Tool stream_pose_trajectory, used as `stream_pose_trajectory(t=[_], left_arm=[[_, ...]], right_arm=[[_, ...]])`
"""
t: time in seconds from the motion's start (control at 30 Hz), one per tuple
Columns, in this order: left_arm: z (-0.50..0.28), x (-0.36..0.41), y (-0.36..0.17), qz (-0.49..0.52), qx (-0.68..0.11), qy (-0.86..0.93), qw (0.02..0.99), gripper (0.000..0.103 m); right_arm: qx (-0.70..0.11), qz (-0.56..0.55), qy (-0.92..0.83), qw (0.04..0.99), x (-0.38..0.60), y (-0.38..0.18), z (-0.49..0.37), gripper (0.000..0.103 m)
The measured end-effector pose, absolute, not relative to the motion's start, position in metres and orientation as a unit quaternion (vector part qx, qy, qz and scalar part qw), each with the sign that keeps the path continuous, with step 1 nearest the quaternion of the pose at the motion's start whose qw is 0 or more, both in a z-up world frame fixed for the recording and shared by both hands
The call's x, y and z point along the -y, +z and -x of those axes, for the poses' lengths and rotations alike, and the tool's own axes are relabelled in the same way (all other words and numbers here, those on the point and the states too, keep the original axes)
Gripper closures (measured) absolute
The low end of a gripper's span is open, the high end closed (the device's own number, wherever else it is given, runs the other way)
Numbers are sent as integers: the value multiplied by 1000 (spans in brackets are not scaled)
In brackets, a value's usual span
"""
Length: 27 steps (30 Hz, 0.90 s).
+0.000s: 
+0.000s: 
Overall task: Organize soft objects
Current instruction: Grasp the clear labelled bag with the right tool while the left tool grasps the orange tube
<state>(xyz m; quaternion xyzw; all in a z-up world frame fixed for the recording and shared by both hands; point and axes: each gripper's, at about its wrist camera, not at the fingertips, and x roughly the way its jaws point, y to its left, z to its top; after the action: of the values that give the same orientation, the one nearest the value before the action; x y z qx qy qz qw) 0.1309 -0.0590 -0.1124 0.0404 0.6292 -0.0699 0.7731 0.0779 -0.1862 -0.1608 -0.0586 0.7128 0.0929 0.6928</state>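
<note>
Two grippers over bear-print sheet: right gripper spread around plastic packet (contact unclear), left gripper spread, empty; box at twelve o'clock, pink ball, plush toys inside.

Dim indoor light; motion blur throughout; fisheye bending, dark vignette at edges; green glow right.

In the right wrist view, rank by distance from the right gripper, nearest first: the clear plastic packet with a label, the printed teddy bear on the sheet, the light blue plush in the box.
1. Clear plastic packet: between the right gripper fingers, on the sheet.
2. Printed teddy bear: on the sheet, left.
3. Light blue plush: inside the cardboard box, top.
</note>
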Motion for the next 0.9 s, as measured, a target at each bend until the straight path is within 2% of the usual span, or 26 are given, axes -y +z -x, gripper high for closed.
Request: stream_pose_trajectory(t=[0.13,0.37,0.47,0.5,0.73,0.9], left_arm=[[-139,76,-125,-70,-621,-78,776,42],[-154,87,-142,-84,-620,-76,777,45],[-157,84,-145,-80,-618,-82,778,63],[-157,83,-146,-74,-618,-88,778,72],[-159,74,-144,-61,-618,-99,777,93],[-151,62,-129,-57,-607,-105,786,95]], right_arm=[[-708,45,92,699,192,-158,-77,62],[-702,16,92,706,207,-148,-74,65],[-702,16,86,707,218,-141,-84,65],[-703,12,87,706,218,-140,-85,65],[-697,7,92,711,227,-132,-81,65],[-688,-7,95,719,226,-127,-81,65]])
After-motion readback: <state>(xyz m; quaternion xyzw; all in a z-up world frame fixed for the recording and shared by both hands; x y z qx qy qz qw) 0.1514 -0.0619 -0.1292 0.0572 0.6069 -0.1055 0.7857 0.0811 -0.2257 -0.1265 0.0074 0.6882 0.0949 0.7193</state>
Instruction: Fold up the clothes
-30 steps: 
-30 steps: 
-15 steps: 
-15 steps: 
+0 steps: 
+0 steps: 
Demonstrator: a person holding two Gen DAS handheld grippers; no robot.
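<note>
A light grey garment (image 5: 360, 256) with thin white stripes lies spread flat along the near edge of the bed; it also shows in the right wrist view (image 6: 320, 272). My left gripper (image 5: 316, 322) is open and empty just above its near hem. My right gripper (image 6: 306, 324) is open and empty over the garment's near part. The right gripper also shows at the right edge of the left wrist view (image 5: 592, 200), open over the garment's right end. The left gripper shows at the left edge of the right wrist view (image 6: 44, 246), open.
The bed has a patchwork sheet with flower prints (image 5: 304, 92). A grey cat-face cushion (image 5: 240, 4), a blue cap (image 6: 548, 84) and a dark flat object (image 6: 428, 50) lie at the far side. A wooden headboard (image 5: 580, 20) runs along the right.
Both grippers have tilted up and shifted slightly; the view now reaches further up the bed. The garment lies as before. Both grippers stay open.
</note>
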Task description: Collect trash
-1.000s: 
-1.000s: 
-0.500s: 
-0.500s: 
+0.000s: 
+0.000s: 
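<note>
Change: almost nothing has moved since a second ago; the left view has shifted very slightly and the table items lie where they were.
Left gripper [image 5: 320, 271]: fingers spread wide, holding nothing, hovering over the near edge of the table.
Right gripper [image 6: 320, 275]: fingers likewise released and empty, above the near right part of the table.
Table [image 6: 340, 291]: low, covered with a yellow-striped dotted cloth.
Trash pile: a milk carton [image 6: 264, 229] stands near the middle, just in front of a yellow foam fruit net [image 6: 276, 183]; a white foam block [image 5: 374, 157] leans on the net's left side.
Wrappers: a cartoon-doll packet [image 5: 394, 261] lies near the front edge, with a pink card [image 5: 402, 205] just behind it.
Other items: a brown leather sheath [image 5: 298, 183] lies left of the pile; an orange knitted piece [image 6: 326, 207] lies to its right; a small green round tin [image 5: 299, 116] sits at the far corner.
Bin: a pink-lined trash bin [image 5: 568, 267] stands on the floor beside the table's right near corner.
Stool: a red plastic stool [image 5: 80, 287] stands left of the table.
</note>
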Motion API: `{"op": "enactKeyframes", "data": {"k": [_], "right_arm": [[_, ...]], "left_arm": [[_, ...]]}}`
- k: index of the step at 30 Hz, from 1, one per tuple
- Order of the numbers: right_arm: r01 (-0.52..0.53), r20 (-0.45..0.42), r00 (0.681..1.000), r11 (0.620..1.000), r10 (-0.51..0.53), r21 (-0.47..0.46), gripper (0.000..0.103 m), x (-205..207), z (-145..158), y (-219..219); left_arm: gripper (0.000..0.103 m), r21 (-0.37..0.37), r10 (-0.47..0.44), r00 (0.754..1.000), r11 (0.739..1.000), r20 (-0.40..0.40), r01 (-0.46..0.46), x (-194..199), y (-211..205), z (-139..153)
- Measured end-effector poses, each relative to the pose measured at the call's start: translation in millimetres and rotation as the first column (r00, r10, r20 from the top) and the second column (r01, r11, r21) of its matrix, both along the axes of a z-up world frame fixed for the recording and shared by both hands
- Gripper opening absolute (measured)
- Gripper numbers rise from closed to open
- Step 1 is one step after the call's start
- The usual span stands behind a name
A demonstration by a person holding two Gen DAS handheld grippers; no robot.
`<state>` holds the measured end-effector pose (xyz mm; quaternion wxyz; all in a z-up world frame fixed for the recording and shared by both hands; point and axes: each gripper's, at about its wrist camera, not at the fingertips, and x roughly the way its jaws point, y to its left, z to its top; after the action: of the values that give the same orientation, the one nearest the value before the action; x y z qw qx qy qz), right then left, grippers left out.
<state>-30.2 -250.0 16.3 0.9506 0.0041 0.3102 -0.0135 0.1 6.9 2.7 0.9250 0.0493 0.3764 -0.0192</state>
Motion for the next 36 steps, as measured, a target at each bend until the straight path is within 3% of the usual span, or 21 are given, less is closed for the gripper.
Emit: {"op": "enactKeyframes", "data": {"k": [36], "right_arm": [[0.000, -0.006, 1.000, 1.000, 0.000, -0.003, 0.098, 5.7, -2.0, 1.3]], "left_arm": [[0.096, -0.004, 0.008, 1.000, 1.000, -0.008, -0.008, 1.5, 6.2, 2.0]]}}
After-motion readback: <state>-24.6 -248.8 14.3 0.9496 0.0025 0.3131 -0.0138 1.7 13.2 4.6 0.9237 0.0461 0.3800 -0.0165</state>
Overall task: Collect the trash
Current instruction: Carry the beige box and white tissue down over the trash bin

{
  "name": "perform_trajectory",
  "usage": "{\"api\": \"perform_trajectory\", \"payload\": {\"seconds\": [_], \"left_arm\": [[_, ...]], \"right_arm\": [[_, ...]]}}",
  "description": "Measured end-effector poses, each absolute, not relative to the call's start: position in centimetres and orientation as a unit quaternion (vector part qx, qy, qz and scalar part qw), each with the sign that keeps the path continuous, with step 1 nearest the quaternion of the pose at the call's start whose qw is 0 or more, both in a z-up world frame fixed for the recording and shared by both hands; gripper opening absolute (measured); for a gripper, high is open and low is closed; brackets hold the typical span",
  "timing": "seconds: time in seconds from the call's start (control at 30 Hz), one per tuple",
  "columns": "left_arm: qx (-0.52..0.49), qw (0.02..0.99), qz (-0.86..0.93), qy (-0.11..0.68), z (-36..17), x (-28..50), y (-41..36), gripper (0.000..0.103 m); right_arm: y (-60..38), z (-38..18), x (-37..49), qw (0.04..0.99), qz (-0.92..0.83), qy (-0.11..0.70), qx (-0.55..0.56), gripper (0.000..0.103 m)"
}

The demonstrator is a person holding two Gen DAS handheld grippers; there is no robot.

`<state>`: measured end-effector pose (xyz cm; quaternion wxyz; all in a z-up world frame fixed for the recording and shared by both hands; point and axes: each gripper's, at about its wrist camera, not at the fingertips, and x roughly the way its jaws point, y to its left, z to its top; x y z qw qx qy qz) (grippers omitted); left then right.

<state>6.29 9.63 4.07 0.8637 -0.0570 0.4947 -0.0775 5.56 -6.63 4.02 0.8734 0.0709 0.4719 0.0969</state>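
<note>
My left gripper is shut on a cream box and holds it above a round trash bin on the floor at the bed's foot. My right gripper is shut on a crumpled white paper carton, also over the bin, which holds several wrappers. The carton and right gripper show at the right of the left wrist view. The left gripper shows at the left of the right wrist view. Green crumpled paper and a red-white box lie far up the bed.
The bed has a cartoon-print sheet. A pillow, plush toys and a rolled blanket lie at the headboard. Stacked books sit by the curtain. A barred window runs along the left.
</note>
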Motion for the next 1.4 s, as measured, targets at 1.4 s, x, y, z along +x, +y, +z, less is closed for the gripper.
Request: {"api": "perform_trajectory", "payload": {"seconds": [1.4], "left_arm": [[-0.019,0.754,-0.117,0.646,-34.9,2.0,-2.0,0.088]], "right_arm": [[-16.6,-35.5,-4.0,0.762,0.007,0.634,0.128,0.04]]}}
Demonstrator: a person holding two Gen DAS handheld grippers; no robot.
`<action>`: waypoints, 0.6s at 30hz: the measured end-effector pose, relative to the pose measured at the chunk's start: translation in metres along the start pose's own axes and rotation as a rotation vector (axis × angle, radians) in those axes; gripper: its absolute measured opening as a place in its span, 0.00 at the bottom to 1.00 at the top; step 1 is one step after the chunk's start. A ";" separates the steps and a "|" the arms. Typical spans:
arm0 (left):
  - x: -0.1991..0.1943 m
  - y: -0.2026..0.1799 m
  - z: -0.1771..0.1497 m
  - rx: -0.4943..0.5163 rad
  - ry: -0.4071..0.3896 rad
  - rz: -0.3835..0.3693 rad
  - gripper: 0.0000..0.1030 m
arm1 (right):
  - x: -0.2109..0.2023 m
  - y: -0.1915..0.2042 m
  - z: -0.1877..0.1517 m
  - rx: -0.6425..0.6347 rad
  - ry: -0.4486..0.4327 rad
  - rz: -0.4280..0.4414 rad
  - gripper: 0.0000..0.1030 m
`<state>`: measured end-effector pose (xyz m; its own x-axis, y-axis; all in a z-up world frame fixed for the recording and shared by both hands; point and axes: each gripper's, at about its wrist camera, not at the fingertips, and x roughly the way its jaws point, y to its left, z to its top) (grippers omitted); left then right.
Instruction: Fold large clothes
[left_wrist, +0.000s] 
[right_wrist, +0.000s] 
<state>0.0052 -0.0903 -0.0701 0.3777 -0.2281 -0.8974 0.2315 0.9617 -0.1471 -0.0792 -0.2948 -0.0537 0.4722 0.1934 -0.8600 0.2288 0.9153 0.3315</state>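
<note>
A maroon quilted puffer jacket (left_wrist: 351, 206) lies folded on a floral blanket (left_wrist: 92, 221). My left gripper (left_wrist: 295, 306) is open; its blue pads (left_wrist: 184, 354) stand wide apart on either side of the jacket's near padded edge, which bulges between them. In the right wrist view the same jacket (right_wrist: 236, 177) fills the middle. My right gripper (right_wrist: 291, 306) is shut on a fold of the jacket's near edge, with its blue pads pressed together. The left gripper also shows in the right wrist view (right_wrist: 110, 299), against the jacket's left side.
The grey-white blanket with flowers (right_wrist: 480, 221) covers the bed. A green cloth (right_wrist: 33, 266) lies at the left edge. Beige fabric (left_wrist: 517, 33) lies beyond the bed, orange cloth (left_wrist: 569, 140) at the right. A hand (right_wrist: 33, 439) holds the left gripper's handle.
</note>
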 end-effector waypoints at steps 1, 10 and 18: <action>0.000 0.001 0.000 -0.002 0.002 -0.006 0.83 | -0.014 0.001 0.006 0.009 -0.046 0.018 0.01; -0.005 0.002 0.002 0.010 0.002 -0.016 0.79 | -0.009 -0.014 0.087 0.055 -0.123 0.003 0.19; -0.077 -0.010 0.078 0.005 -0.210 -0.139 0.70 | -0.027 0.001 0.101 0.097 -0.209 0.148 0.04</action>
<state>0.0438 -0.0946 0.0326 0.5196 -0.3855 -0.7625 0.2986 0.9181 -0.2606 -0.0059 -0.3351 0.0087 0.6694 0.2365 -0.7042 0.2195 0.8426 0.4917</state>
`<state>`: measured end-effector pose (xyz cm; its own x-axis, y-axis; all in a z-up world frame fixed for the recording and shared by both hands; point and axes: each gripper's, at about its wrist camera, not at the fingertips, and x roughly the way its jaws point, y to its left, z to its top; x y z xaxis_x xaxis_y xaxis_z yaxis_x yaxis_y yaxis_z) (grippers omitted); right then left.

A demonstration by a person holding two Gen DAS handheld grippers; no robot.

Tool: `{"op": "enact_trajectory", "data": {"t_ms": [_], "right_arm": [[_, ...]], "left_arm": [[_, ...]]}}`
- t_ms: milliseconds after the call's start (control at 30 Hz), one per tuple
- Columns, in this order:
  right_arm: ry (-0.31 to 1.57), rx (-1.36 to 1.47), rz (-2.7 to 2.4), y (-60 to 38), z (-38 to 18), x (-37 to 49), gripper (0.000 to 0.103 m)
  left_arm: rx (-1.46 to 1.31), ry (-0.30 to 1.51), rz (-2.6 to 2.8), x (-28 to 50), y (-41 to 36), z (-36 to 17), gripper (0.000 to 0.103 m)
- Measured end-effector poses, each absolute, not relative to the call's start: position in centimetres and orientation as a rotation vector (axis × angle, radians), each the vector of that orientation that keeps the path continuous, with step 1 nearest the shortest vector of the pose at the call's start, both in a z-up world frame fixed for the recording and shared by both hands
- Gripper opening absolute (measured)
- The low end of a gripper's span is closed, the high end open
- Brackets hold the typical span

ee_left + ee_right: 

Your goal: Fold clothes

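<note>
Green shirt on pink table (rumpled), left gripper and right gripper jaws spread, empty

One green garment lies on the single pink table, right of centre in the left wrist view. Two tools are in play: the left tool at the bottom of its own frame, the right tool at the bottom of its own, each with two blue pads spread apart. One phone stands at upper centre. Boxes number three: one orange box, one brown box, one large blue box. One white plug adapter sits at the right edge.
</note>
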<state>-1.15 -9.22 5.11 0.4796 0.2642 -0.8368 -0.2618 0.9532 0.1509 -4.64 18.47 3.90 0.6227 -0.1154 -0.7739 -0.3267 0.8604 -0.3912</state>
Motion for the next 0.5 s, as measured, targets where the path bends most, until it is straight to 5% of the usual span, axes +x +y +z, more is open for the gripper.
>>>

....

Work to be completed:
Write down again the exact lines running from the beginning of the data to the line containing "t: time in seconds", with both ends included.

Answer to the exercise:
Tool stream_pose_trajectory, used as `stream_pose_trajectory(t=[_], left_arm=[[_, ...]], right_arm=[[_, ...]])`
"""
t: time in seconds from the motion's start (control at 30 Hz), one per tuple

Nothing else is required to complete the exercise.